Monday, February 08, 2021

Aristotle and Fear

"I will not have a man on my boat," said Starbuck, "who does not fear a whale." (Chapter 26) Ishmael later declares that a comrade who does not have fear is more dangerous than a coward. The idea is that those who have no fear are prone to be reckless, endangering those around them. Sort of like the last verse of this song



I wrote a song nearly as bad as this in the 1960s, BTW, not intending any satire.

I am not any expert on courage and fear, so I offer not insights.  What occurred to me was first Aristotle's doctrine that an appropriate fear was a good thing. He seemed to regard courage as a tool to be applied under wisdom. In Moby Dick, one would be crazy not to fear a whale, or to fear the dangers of the sea, or to fear what could happen under a captain gone mad. The doctrine of Just War in the Roman confession includes a reasonable expectation of success, or leaders are subjecting their poor soldiers to pointless death.  On an individual or even small group level it may be different.   Sacrifice in a (seemingly) hopeless cause may be more justified in such situations because it is an example, a demonstration, of what we cannot stop doing else we become lesser people. Again, I am no expert. 

Yet this in turn reminded of one of CS Lewis's initial points in The Abolition of Man. He specifically countered the ideas in what he called "The Green Book" that to find a waterfall sublime is merely subjective, an unfortunate emotionalism that should be ruthlessly stamped out among English schoolchildren in the 1940s. Lewis found this deeply wrong. There are appropriate responses to many things, which can be called "merely subjective" only by torturing the meaning of the phrase. However much we burrow down and say that "beauty" is only a downstream effect of our preferring symmetry because it signified better health and better breeding potential, no one actually acts as if this is true.  The men who say such things still have strong preferences, only somewhat malleable, of what "beauty" in a woman (or a building, or a song, or a pottery design is. 

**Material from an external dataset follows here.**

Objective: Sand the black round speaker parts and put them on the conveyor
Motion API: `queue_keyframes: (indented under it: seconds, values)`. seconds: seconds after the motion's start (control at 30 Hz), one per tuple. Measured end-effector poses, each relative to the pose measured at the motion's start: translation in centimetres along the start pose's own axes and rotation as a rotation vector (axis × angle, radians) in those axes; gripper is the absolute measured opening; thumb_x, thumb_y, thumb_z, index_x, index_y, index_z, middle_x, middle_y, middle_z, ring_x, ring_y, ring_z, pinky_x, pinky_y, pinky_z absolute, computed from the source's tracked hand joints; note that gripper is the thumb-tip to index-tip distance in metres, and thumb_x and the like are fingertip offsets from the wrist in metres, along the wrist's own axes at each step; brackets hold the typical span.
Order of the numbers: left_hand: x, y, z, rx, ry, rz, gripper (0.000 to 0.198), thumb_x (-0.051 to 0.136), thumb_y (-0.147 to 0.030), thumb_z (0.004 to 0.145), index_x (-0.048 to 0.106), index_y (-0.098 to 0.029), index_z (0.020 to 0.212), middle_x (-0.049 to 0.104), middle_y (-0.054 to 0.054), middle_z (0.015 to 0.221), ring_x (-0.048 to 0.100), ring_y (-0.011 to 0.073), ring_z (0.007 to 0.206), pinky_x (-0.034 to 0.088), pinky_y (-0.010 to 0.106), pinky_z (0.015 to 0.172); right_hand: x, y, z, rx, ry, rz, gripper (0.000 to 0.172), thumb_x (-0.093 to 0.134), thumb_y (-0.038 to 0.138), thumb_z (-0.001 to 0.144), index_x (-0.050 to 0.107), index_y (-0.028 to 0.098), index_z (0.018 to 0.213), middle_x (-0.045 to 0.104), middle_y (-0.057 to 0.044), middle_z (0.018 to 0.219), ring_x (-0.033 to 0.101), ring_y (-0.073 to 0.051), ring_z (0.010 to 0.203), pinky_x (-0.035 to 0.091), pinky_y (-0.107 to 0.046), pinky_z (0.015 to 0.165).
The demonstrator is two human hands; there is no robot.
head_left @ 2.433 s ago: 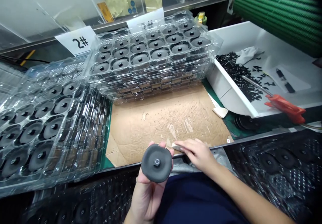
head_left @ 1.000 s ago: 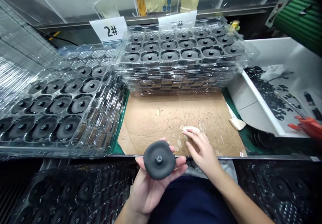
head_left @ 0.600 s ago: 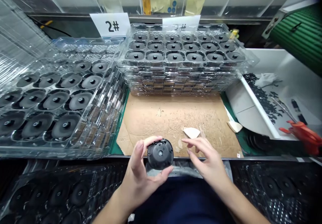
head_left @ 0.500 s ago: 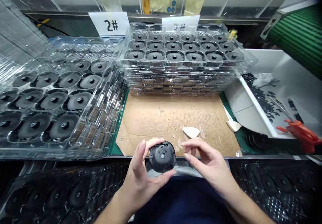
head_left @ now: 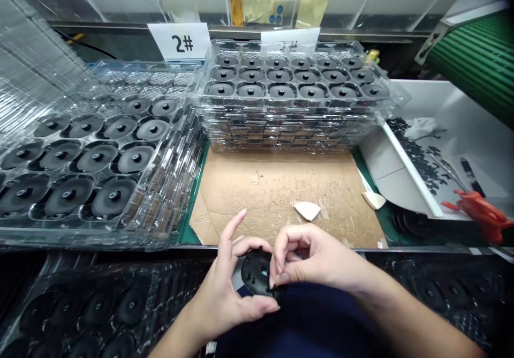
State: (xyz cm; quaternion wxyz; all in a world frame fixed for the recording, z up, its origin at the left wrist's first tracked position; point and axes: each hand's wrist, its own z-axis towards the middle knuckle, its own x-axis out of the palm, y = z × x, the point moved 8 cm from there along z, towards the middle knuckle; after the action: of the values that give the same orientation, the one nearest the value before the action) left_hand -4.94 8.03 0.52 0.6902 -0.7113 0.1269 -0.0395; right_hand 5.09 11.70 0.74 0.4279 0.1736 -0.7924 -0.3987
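My left hand [head_left: 228, 277] grips a round black plastic part [head_left: 254, 273] by its edge, thumb below and fingers above. The part has a small pale centre hub and small raised details near its rim. Over its right side, the fingertips of my right hand [head_left: 299, 256] are pinched together against the rim. Whatever may be between those fingertips is hidden. Both hands are just in front of the bench edge, near a cardboard sheet [head_left: 241, 197] on which a pale, rounded triangular piece [head_left: 307, 210] lies.
Stacked clear trays [head_left: 289, 114] of black round parts stand at the back, with another stack [head_left: 132, 197] at left. To the right are a white bin [head_left: 413, 159] with small black pieces, orange-handled cutters [head_left: 482, 210] and a green ribbed hose [head_left: 474, 52]. A second pale piece [head_left: 373, 200] lies nearby.
My right hand has moved left and down onto the black part, its fingers closing into a pinch. The part has been lowered slightly and turned in my left hand.
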Motion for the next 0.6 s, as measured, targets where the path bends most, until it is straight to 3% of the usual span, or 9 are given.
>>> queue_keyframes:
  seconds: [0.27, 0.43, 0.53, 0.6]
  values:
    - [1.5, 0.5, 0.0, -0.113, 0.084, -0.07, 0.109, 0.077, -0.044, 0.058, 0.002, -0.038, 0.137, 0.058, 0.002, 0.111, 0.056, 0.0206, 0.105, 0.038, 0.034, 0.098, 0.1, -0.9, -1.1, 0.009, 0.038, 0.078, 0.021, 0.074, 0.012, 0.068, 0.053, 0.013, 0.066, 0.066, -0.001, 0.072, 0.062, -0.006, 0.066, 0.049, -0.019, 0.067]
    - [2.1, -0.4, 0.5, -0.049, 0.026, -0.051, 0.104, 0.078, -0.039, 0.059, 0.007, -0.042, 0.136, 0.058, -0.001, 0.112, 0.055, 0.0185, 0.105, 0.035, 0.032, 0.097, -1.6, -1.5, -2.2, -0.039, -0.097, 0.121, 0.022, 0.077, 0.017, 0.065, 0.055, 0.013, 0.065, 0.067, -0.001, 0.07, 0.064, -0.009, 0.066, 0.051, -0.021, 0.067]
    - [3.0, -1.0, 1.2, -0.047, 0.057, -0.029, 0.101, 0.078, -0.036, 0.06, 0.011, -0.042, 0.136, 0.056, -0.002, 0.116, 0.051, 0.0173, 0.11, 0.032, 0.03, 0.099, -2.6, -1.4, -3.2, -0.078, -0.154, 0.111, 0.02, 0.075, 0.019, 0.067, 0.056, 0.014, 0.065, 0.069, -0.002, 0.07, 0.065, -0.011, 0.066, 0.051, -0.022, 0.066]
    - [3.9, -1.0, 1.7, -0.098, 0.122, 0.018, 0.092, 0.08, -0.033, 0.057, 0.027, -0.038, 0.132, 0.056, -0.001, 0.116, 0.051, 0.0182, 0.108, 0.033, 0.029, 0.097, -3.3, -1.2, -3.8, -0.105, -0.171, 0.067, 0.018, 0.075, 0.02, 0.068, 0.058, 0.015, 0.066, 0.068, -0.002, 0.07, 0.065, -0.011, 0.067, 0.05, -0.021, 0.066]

Fear of a whale when you are in a small whaling vessel with even smaller dinghies in order to land a harpoon in such a beast would seem to be an excellent example of why Lewis (and Aristotle, and Starbuck, and Ishmael) was right and the mid-20th C progressive idea was not only wrong, but rather stupid.

2 comments:

Grim said...

The relevant section is EN 3.7ff. I often reflect on what he terms ‘the nameless vice of the Celts,’ and how you’d distinguish it from courage.

Assistant Village Idiot said...

It might be one of those convenient conjugations, like "I am principled, you a re stubborn, he is pig-headed." In this case it would be "We are courageous, you are reckless, they are inhuman monsters."